Meinhardshof

Meinhardshof
Straße in Braunschweig
Blick vom Südturm der Andreaskirche auf den 7-spurigen Meinhardshof im Jahre 2005
Basisdaten
Ort  Braunschweig
Ortsteil  Innenstadt
Angelegt  15. Jahrhundert
Neugestaltet  nach 1945
Hist. Namen  Embernshof (1320),
Membernshof (1331),
Meimerhof (1606)
Name erhalten 
Anschluss­straßen  Alte Waage
Querstraßen  Hintern Brüdern, Schild, Lange Straße, Küchenstraße, Jöddenstraße
Plätze 
Nummern­system 
Bauwerke 
U-Bahn-Stationen
Nutzergruppen Fußverkehr, Autoverkehr
Technische Daten
Straßengestaltung
Länge 80 m

Der Meinhardshof ist eine breite, kurze Straße in der nördlichen Innenstadt von Braunschweig, am Übergang der Weichbilde Sack und Neustadt.

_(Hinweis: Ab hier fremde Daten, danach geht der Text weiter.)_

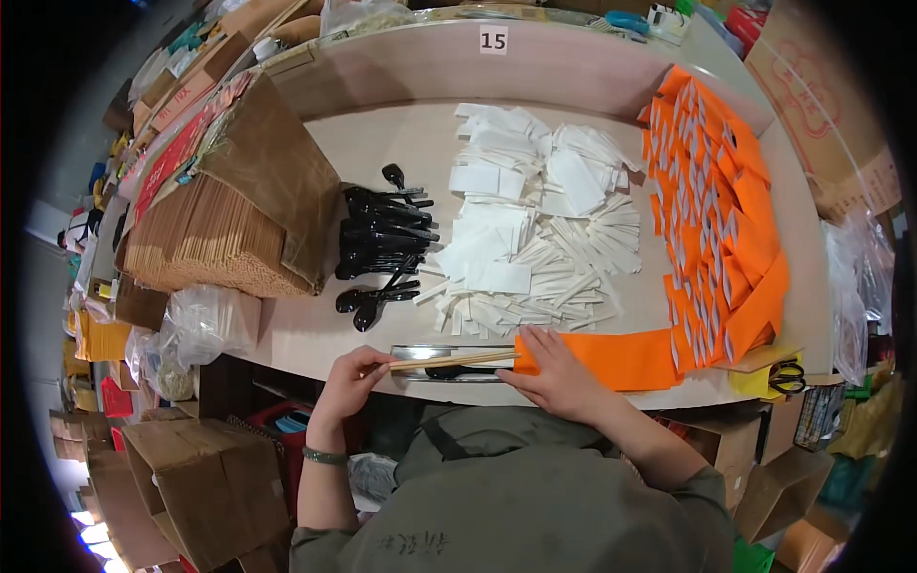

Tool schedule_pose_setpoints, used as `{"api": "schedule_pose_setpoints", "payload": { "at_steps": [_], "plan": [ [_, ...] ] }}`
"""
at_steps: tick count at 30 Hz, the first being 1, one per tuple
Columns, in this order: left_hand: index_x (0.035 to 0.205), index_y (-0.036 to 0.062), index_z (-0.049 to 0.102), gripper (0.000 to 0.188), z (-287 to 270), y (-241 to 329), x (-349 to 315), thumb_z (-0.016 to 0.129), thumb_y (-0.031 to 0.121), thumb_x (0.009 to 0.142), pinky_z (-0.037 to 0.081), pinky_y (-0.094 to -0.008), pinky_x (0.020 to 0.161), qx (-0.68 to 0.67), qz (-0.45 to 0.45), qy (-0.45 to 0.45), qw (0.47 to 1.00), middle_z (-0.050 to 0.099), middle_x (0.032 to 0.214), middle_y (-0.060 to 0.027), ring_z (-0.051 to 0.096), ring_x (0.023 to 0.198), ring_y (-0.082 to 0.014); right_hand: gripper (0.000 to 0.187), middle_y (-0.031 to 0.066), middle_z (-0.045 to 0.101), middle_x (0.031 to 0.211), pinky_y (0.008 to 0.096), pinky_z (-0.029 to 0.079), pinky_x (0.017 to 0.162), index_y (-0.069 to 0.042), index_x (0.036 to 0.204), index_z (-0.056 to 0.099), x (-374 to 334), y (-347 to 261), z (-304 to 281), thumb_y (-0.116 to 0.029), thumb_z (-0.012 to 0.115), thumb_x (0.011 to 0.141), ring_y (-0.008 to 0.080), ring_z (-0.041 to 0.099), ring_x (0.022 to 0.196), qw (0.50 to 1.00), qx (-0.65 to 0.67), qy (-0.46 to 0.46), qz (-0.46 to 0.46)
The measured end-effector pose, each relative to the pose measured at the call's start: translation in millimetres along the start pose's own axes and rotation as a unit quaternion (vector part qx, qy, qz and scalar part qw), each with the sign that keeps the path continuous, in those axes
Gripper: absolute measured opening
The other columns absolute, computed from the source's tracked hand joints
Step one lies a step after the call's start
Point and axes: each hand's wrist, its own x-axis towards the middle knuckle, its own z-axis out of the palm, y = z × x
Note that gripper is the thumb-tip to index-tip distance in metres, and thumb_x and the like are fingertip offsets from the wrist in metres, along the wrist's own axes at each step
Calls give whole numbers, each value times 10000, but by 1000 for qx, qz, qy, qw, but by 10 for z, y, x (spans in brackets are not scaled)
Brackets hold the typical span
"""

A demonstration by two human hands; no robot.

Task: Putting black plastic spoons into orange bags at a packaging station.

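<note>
My left hand pinches the near ends of a pair of wooden chopsticks at the table's front edge. Their other ends reach the left end of an orange sleeve. Over that end lies my right hand, its fingers and thumb holding the sleeve. A black spoon lies just below the chopsticks, partly hidden. Beneath both is a shiny metal tray. Whether the chopstick tips are inside the sleeve is covered by my right hand.
Black spoons lie in a pile beside white paper packets. At left stands a cardboard box of chopsticks. Overlapping orange sleeves fill the right side, with black scissors near the corner. A low partition closes the back.
</note>
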Motion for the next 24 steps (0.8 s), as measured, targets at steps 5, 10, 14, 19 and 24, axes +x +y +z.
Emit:
{"api": "schedule_pose_setpoints", "payload": {
  "at_steps": [5,10,14,19,24],
  "plan": [
    [971,-26,690,102,137,35,136,666,-7,874,516,-299,720,130,21,-49,990,668,856,-103,641,793,-181,404,306,422,1405,536,343,1093,-278,1282,621,-4,-73,24,-223,656,883,452,414,1315,1000,-18,-3,5],
    [1001,-22,623,263,820,441,262,766,113,826,537,-325,720,128,15,19,991,637,905,-123,661,803,-229,519,303,439,1398,494,407,1050,-101,1261,569,143,-214,-12,-243,748,795,447,433,1310,1000,1,2,18],
    [1050,-26,581,314,884,488,313,758,104,826,538,-320,755,253,21,158,954,641,938,-136,664,852,-227,518,310,447,1391,484,421,1040,-16,1154,554,151,-233,-10,-250,784,752,446,443,1304,998,-17,0,57],
    [1209,7,535,326,1315,385,373,661,90,920,532,-298,843,-162,-15,-68,984,635,1077,-109,637,959,-160,430,305,492,1351,470,442,1032,-5,1044,549,180,-242,45,-196,771,729,432,466,1289,998,-16,29,46],
    [1303,38,497,504,1141,683,270,729,198,886,481,-327,922,-156,-44,-145,976,616,1141,-118,587,1083,-182,417,271,521,1300,468,457,1000,-6,1026,555,134,-241,-27,-177,755,704,415,501,1237,999,-6,34,30]
  ]
}}
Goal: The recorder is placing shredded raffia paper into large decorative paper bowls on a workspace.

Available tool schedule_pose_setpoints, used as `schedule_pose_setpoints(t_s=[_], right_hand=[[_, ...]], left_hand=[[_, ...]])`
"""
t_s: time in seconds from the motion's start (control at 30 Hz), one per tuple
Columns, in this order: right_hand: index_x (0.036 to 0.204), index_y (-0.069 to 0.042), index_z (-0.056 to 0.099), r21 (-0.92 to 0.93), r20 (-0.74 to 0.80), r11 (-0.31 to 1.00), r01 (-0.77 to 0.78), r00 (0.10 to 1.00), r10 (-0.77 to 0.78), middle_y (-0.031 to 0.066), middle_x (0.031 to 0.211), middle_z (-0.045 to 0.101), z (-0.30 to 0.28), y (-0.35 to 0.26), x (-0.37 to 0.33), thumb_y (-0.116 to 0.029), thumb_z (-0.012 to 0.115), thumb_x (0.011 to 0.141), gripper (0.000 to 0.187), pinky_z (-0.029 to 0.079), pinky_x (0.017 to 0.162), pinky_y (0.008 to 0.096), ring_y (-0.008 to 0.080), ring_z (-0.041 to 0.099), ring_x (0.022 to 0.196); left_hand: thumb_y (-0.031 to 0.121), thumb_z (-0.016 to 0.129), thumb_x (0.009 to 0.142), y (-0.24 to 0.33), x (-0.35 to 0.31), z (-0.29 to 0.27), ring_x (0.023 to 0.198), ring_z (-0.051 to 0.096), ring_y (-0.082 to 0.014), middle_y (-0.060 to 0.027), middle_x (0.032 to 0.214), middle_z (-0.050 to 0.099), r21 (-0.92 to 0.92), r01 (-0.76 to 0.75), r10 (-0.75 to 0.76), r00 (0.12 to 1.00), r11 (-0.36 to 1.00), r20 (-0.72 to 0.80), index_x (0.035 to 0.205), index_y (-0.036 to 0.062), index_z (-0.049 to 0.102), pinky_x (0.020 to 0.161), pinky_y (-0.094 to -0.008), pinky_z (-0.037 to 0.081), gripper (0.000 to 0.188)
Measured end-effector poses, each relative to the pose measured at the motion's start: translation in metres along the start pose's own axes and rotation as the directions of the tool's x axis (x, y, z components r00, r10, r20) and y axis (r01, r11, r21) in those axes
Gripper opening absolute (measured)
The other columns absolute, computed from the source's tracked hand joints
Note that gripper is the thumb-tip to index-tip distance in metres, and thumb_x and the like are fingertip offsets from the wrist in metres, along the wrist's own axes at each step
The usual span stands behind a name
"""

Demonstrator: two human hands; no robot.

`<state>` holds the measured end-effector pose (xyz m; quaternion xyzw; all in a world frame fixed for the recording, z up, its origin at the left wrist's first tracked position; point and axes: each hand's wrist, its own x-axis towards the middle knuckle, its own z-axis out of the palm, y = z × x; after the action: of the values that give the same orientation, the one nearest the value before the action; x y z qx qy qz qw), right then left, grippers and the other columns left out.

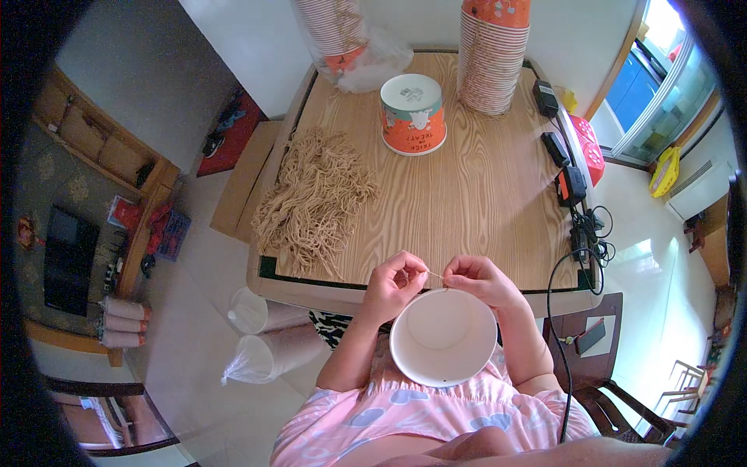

Er verläuft senkrecht von Norden nach Süden. Entstanden im 14. Jahrhundert wurde die gesamte Fachwerkbebauung durch die Bombenangriffe des Zweiten Weltkrieges, insbesondere durch den Bombenangriff am 15. Oktober 1944 vollständig zerstört. Die Brachen rechts und links der einst schmalen Gasse dienten westlich bereits bald nach Kriegsende als Betriebsgelände und östlich bis in die 1970er Jahre hinein unter anderem als Parkplatz, bis auf der Bombenbrache auf der Ostseite des Meinhardshofs Anfang der 1980er Jahre der Welfenhof, eine Kombination aus Ladengeschäften, Wohn- und Bürogebäuden und einem Hotel, entstand.

Heute ist der Meinhardshof eine nur 80 m kurze und über 30 m breite, siebenspurige Straße, die fast ausschließlich der Einfahrt in, bzw. der Ausfahrt aus der Tiefgarage der Ladenpassage Welfenhof dient.